Странности в поведении императора можно было наблюдать и во время публичных и торжественных церемоний. Екатерина II в «Записках» писала, что после присяги Петру III, совершенной в церкви, новгородский митрополит произнес речь, обращенную к императору. Тот «был вне себя от радости и оной нимало не скрывал и имел постыдное поведение, не соответствующее ни сану, ни обстоятельствам». Еще более странно Петр Федорович вел себя во время похорон императрицы Елизаветы Петровны, событие, тоже запечатленное Екатериной II: «нарочно отстанет от везущего тела одра» сажен на 30, «потом изо всей силы добежит», так что немолодые камергеры, державшие шлейф его черной «епанчи», отпускали и «ее раздувало ветром», эту «забаву» он повторил несколько раз, она доставляла ему удовольствие.
Совершенно очевидно, что в совокупности подобные поступки наследника трона, а затем и императора вызывали не только недоумение, но и осуждение, они свидетельствовали то ли о ребячестве императора, то ли о его склонности к озорничеству, то ли об отступлении от поведения нормального человека. Поведение племянника существенно повлияло на отношение к нему Елизаветы Петровны: от прежнего восторга и умиления от общения с наследником не осталось и следа; что отметил Фавье: «Тетка остается по-прежнему холодна и неприступна, может быть, вследствие своей слабости, племянник почтителен, но без малейшей нежности и, может быть, из робости, никогда у нее ничего не просит. Они видятся только ради приличия, и между ними нет ни дружбы, ни доверия».
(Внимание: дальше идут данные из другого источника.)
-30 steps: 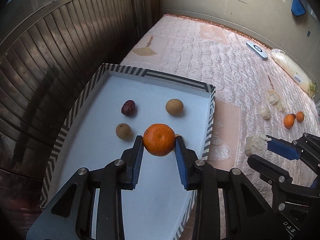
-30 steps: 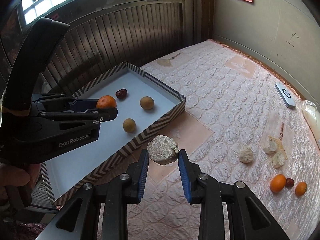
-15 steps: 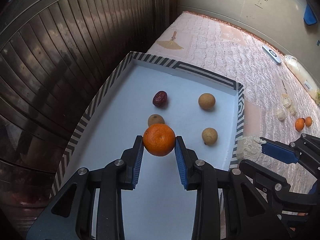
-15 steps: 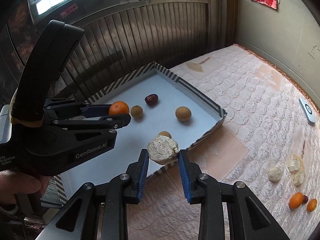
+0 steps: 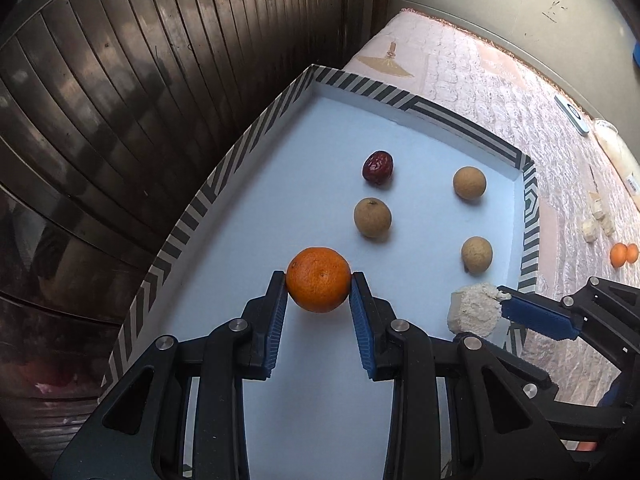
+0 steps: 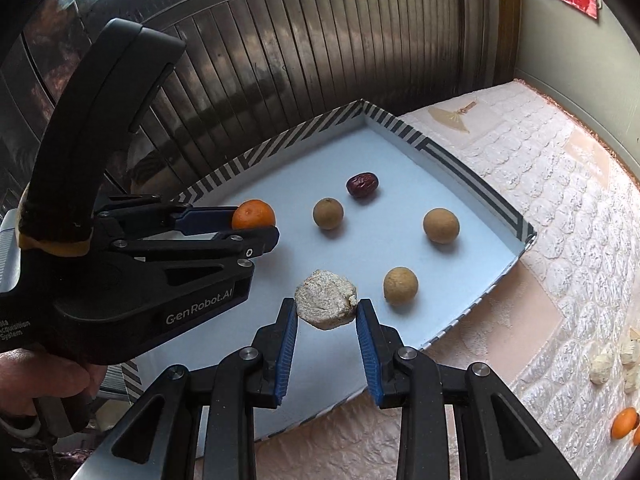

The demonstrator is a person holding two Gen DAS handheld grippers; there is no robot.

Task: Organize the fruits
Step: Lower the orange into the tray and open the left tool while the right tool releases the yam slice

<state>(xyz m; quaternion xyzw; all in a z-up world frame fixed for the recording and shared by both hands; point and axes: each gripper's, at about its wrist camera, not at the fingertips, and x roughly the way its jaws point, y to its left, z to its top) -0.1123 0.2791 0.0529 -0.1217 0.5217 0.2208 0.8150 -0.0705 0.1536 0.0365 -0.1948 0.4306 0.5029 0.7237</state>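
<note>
My left gripper (image 5: 318,280) is shut on an orange mandarin (image 5: 318,279) and holds it above the pale blue floor of the striped-rim tray (image 5: 416,104); it also shows in the right wrist view (image 6: 253,214). My right gripper (image 6: 326,305) is shut on a pale rough lump (image 6: 326,299) over the tray's near right part, also seen in the left wrist view (image 5: 474,309). In the tray lie a dark red date (image 5: 377,166) and three brown round fruits (image 5: 372,217) (image 5: 469,183) (image 5: 476,254).
The tray (image 6: 476,188) rests on a quilted pink bed cover (image 6: 560,216) beside a dark slatted wall (image 5: 120,80). On the cover to the right lie two small mandarins (image 5: 623,254), several pale lumps (image 5: 598,218), a white remote (image 5: 572,114) and a fan (image 5: 386,62).
Both grippers have moved forward and left over the tray with their loads. The right gripper's lump has gone from the tray's rim to over its floor.
</note>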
Самый, на наш взгляд, убедительный и обстоятельный отзыв о наследнике престола дал все тот же Фавье: «Никогда нареченный наследник престола не пользовался менее народною любовью. Иностранец по рождению, он своим слишком явным предпочтением к немцам то и дело оскорбляет самолюбие народа и без того в высшей степени исключительного и ревнивого к своей национальности. Мало набожный в своих приемах, он не сумел приобрести доверия духовенства. Если подозрительный нрав императрицы Елизаветы Петровны, а также министров и фаворитов, отчасти и держит его вдали от государственных дел, то этому, утверждают многие, тем более содействует его собственная беспечность и даже неспособность. Вследствие этого он не пользуется почти никаким значением ни в Сенате, ни в других правительственных учреждениях. Погруженные в роскошь и бездействие придворные страшатся времени, когда ими будет управлять государь, одинаково суровый к самому себе и к другим. Казалось бы, что военные должны его любить, но на деле не так. Они видят в нем чересчур строгого начальника, который стремится их подчинить дисциплине иностранных генералов».
Фавье делился своими впечатлениями о Петре Федоровиче, когда тот стал вполне взрослым человеком, то есть когда ему исполнилось 30 лет. Уместно сравнить мнение Фавье с суждением саксонского посланника Пецольда о Карле Петре — Фридрихе, когда ему исполнилось 13 лет и когда он провел в России всего четыре месяца: «Как ни велики были старания призвать в Россию герцога голштинского и как любезно не относится государыня к г. Брюммеру, влияние которого, тем не менее, не велико, молодой герцог остается все-таки не более как гостем. Его не только не знакомят с народом, но и вообще не замечается ни малейшего старания выставить герцога перед народом в благоприятном свете. Я вполне уверен, что умри государыня теперь, его не замедлили бы выслать домой».
Как видим, за годы пребывания в России Петр Федорович сохранил свойства характера и свое место в обществе России почти в неизменном состоянии: в тридцатилетнем возрасте он оставался таким же гостем, как и в тринадцатилетнем, — чувствовал себя не наследником Российского престола, а голштинским герцогом, исповедовал не православие, а лютеранскую веру, наследником, не прошедшим школы подготовки к управлению колоссальной империей. Он оставался чужеродным телом в русском обществе.
Бесспорно, вина отчужденности от России будущего императора лежит, прежде всего, на самом наследнике, не проявлявшем ни желания, ни заботы, чтобы влиться в правящую элиту России и блюсти интересы народа, которым должен был править. Но велика и вина императрицы Елизаветы Петровны, не проявившей должной заботы ни о развитии интеллекта наследника, ни о его подготовке к занятию трона. Похоже, беспечную императрицу вполне устраивал племянник, увлекавшийся экзерцициями, игрой на скрипке, поглощенный заботами о родной ему Голштинии и вследствие этого не представлявший угрозы сместить ее с трона.
Такой представлялась личность Петра Федоровича в ипостаси наследника Российского престола современникам. Неуравновешенным человеком он представлялся и историкам, как дореволюционным, так и советским.